— Этот оборвыш — иностранец? — поразился Гожо.
Гили беспомощно посмотрела на брата:
— На каком это он?
— Понятия не имею, никогда не слышал.
Для семьи — Гожо, для друзей — Лекс, а по паспорту — Алексей Алмазов, младший сын барона уважаемой цыганской общины, получил прекрасное образование в престижном ВУЗе и свободно владел основными европейскими языками. Так что если какой-то язык он даже не узнавал, значит, тот должен быть довольно редким.
А ещё Гожо очень хорошо рисовал. Настолько, что его наставники в художественной школе долго отговаривали парня, когда тот решил бросить занятия. Убеждали, что у него талант, что не стоит его губить. Но молодой цыган не слушал. Богемный образ жизни — а именно так ему виделась жизнь художника — его не привлекал. Он хотел заняться чем-нибудь более серьезным и более достойным сына уважаемого цыганского барона. Пусть даже и младшего сына… Особенно из-за того, что он — младший сын.
Пропустить сегодняшнюю встречу Гожо просто не мог, ведь от неё зависело так много, а успех открыл бы впечатляющие перспективы. Если всё удастся, Гожо не просто преумножит семейное состояние — он выведет их общину на совсем другой уровень.

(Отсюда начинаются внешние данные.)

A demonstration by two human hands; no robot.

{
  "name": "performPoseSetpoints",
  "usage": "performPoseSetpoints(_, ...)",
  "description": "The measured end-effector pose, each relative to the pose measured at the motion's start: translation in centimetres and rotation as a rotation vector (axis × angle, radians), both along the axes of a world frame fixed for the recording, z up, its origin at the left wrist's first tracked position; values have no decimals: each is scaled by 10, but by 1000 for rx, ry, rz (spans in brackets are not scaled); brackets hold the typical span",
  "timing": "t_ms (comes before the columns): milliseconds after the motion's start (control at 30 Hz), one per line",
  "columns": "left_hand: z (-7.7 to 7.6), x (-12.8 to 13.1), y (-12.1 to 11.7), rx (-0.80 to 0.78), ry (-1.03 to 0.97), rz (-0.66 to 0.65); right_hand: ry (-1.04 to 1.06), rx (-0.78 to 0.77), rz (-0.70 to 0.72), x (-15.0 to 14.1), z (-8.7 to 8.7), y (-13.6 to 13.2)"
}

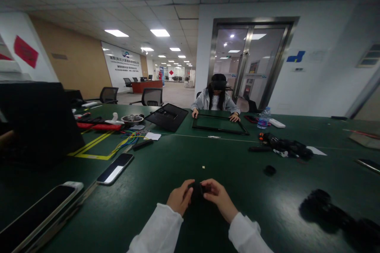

А его самого, младшего сына барона, по-настоящему зауважают.
Да, Гожо знал, что отец не одобряет традиционный цыганский «промысел», в который вовлечены многие цыгане его обширного рода. И дабы самому избежать этой же судьбы, в свое время заявил сходке старейшин, что неплохо бы им иметь и легальные доходы, и что этим он готов заняться лично. Представил шокировавший консервативных патриархов бизнес-план по открытию сети ресторанов по Москве, занял в общинной кассе начальный капитал и потребовал, чтобы его не вовлекали ни в какие тёмные делишки, иначе вся их затея с законными доходами рухнет. Уже два года спустя цыгане убедились, что прибыли от легального бизнеса, пусть по сумме порой и уступающие валовому доходу от воровства или особенно удачно провернутым операциям с наркотиками, отличаются завидной стабильностью.
Отец придерживался прогрессивных взглядов и не настаивал, чтобы дети непременно шли по его стопам. Но все четверо старших братьев Гожо сами, по своему выбору, получив хорошее образование, направили свои силы и знания на укрепление семейного бизнеса, существенно расширив ресторанную сеть по всей Москве. За это их уважали, а отец, безусловно, ими гордился. И Гожо мечтал тоже совершить что-то такое, что доказало бы отцу, что и он, младший сын, не хуже остальных… Гожо не понимал, что он хочет доказать это не отцу — отцу доказательств не требовалось. Он хочет доказать это себе.
Цыган оставил позади шумный проспект Мира и повернул к Ленинградскому проспекту. Но, как бы он ни спешил, как обычно, проезжая неподалеку от Рижского вокзала, не мог не свернуть на Трифоновскую улицу и не полюбоваться хоть недолго на белостенную церковь мученика Трифона в Напрудном. И никогда не мог объяснить, почему. Наверное, душа художника тянула его к этой словно бы по ошибке оказавшейся на земле, изысканной в своей простоте небольшой каменной церквушке с изящной лепниной.
Гожо посмотрел на невысокий купол цвета потемневшего серебра и улыбнулся. У него все получится. Он уверен.
Весь путь обратно Одиссей, как и прочие гребцы, не отходил от весла, но едва только дно корабля заскребло по песку Троянского побережья, он перемахнул за борт одним из первых и поспешил за мрачным Ильей: забегал вперед, заискивающе заглядывал в глаза и что-то приговаривал, суетливо взмахивая руками.
Илья не останавливался и не прислушивался. И так ясно, что хитрый царек отчаянно хотел оправдаться за то, что предложил его в качестве заложника лэйстесам, и удостовериться, что грозный Ахилл не держит на него зла.